____ Provided records
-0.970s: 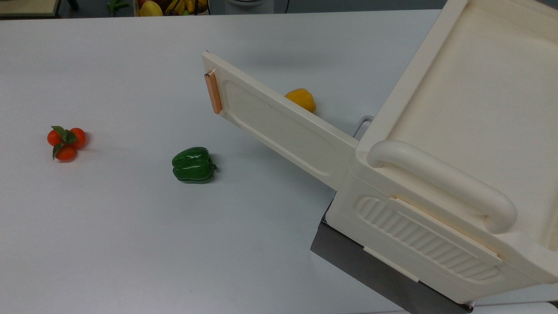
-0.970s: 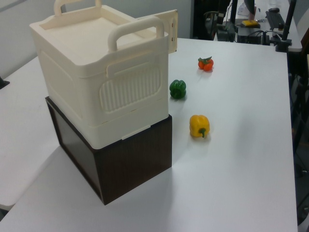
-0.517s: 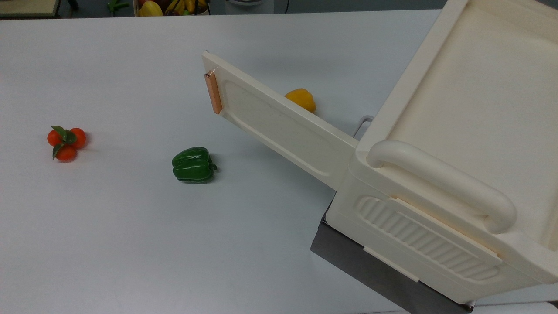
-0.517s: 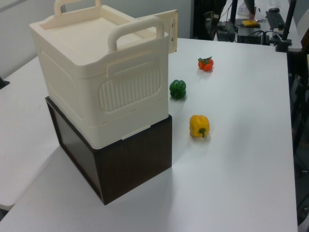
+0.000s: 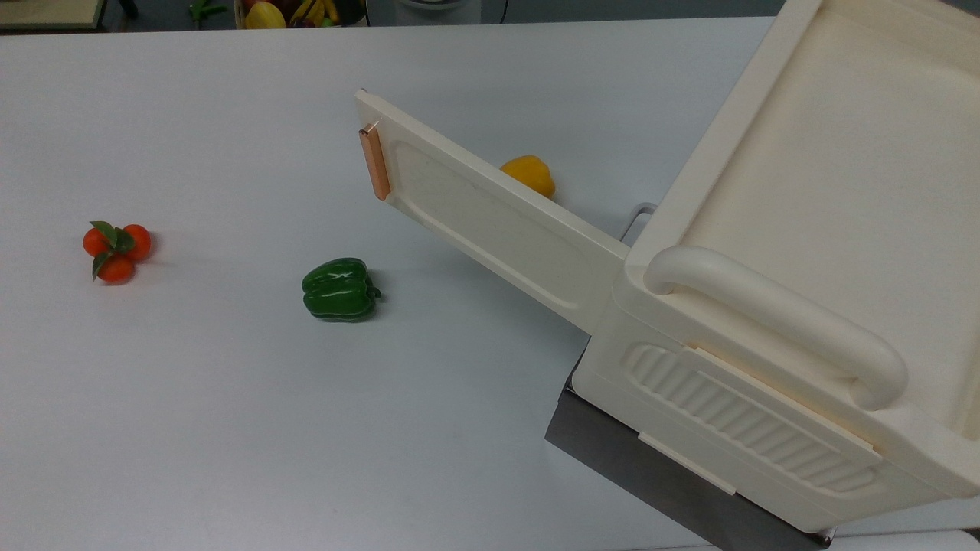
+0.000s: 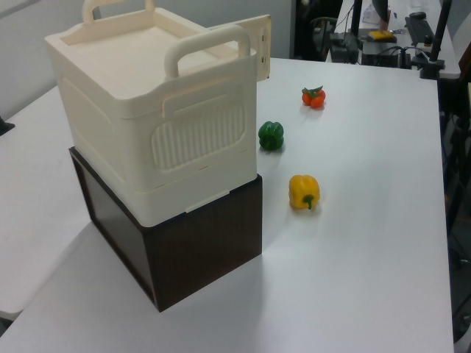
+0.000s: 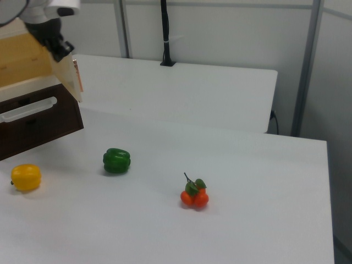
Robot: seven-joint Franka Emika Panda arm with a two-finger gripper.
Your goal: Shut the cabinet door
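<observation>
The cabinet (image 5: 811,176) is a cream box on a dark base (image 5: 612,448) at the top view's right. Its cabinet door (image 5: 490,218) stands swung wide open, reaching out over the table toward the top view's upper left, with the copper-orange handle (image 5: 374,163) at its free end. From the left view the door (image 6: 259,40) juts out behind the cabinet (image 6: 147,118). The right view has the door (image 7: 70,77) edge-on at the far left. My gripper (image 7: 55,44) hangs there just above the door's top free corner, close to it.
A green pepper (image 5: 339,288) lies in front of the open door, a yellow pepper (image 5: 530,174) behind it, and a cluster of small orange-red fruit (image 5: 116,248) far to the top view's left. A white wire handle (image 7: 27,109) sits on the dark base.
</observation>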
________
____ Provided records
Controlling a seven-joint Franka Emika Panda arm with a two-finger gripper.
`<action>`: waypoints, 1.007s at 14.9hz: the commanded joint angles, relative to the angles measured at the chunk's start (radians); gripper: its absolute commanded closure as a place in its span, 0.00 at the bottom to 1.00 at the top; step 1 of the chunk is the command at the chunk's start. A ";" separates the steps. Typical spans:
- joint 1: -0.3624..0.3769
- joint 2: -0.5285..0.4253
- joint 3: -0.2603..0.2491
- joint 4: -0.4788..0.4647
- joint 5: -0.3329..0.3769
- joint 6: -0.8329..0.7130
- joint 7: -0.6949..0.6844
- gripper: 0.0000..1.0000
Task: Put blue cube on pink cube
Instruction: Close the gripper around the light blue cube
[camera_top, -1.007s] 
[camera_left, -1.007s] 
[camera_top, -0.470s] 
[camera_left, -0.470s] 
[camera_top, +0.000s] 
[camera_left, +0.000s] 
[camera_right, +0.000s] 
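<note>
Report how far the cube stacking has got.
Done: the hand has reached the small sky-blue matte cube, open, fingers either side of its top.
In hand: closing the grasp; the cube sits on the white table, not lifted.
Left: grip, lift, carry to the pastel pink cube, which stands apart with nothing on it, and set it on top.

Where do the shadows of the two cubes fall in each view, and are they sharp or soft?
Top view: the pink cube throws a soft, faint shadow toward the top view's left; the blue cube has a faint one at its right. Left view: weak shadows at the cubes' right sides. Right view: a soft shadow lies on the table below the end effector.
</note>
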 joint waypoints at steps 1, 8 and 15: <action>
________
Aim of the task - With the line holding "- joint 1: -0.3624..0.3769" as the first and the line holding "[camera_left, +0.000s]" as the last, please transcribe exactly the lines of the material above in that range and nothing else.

Finished exercise -
- joint 1: -0.3624..0.3769
- joint 2: -0.5285..0.4253
- joint 3: -0.2603..0.2491
- joint 4: -0.4788..0.4647
- joint 5: -0.3329..0.3769
- joint 6: -0.8329..0.7130
- joint 7: -0.6949..0.6844
- gripper: 0.0000..1.0000
Task: Put blue cube on pink cube
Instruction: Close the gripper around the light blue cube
[camera_top, -1.007s] 
[camera_left, -1.007s] 
[camera_top, -0.470s] 
[camera_left, -0.470s] 
[camera_top, +0.000s] 
[camera_left, +0.000s] 

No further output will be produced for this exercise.